But they've had it worse since June. We can trace the immediate causes of the violence to the rape and murder of a young Buddhist woman, allegedly by three Muslim men, which was followed on June 3 by the retaliatory massacre of 10 Burmese Muslim travelers in the town of Toungop. Thousands of Rohingya Muslims in northern Arakan soon rioted, and then violence quickly spread to the state capital Sittwe and beyond. 

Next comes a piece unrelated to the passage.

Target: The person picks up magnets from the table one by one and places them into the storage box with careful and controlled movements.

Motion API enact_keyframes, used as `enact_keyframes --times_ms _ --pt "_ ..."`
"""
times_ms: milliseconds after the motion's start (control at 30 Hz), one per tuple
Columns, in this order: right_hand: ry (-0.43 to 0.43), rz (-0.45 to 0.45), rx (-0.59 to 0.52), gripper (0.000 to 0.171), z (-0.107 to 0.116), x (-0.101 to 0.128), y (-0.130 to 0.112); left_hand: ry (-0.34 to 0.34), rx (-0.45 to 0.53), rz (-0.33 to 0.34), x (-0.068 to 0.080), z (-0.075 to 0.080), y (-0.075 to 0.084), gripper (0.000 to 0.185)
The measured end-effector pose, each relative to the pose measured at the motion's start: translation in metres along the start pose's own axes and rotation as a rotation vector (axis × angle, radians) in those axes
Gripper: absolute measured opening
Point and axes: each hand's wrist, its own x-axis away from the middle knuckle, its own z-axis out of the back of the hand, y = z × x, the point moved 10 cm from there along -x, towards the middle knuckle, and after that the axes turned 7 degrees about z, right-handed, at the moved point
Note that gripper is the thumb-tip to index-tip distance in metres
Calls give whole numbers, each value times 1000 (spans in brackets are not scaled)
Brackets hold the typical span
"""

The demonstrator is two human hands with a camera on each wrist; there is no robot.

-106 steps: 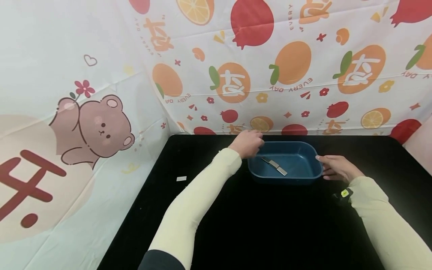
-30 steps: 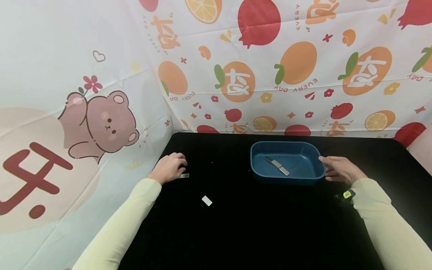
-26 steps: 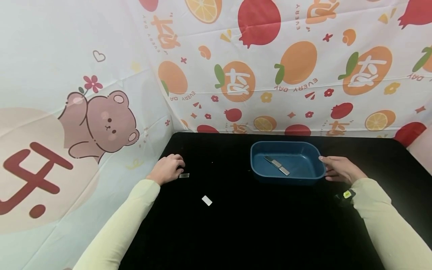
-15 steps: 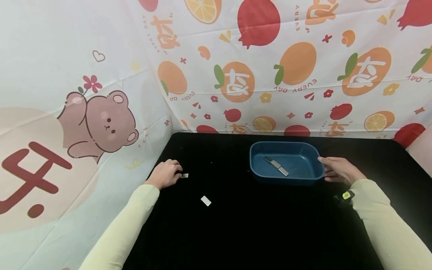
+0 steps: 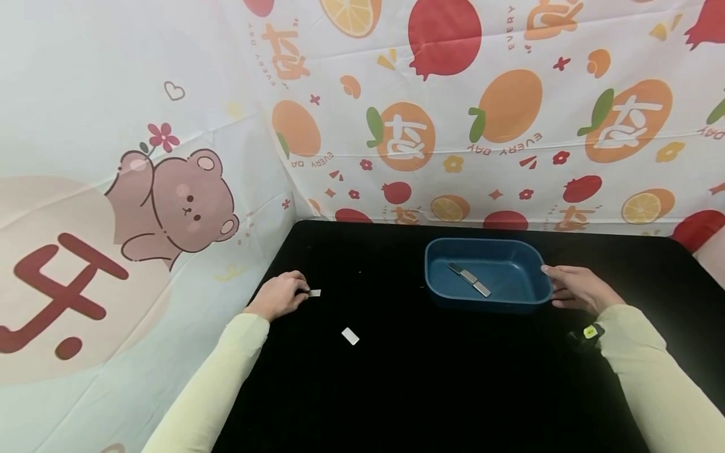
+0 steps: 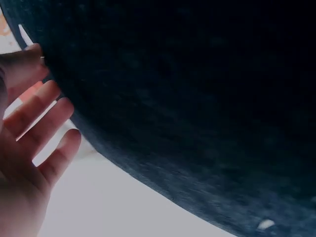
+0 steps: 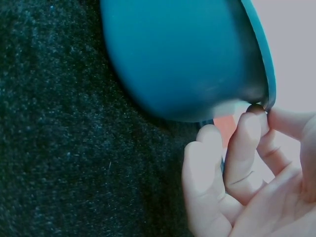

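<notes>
In the head view my left hand (image 5: 280,294) is at the left of the black table, thumb and fingertips pinching the end of a small flat whitish rectangular piece (image 5: 315,293). A pale sliver of that piece (image 6: 24,35) shows by the fingertips in the left wrist view. Another small white rectangular piece (image 5: 350,336) lies flat nearer the front. My right hand (image 5: 580,288) grips the right end of a blue plastic tray (image 5: 487,298), thumb at the rim and fingers curled beneath. Inside the tray, narrow grey and silver pieces (image 5: 469,279) lie end to end on a slant.
The black table (image 5: 396,390) reaches back to a fruit-printed cloth (image 5: 345,56). A bear-printed cloth (image 5: 187,207) hangs along its left edge. A small dark device with a yellow label (image 5: 591,331) sits by the right wrist.
The left hand has left the tray's far left side and come to the whitish piece at the table's left, where it has stayed. The right hand keeps its grip on the tray.
</notes>
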Motion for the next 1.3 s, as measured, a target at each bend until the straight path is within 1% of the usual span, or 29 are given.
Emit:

Despite the large Burmese military presence in the state, local Arakan and Rohingya residents described how the authorities failed to protect them through the days of grisly violence. A displaced Arakan mother of five told me how she witnessed a mob of Rohingya kill and nearly behead her husband, chopping off his arm. A displaced Rohingya woman explained how an Arakan mob beat her and her family in their home, killing her brother-in-law when he attempted to flee. 

While the army eventually contained the violence in Sittwe, local security forces still opened fire on Rohingya as they attempted to extinguish fires set by groups of Arakan. A 36-year-old Rohingya man from the largest Muslim neighborhood in Sittwe told me that an Arakan mob set fire to his family's home in the presence of security forces. "When the people tried to put out the fires," he said, "the paramilitary shot at us." 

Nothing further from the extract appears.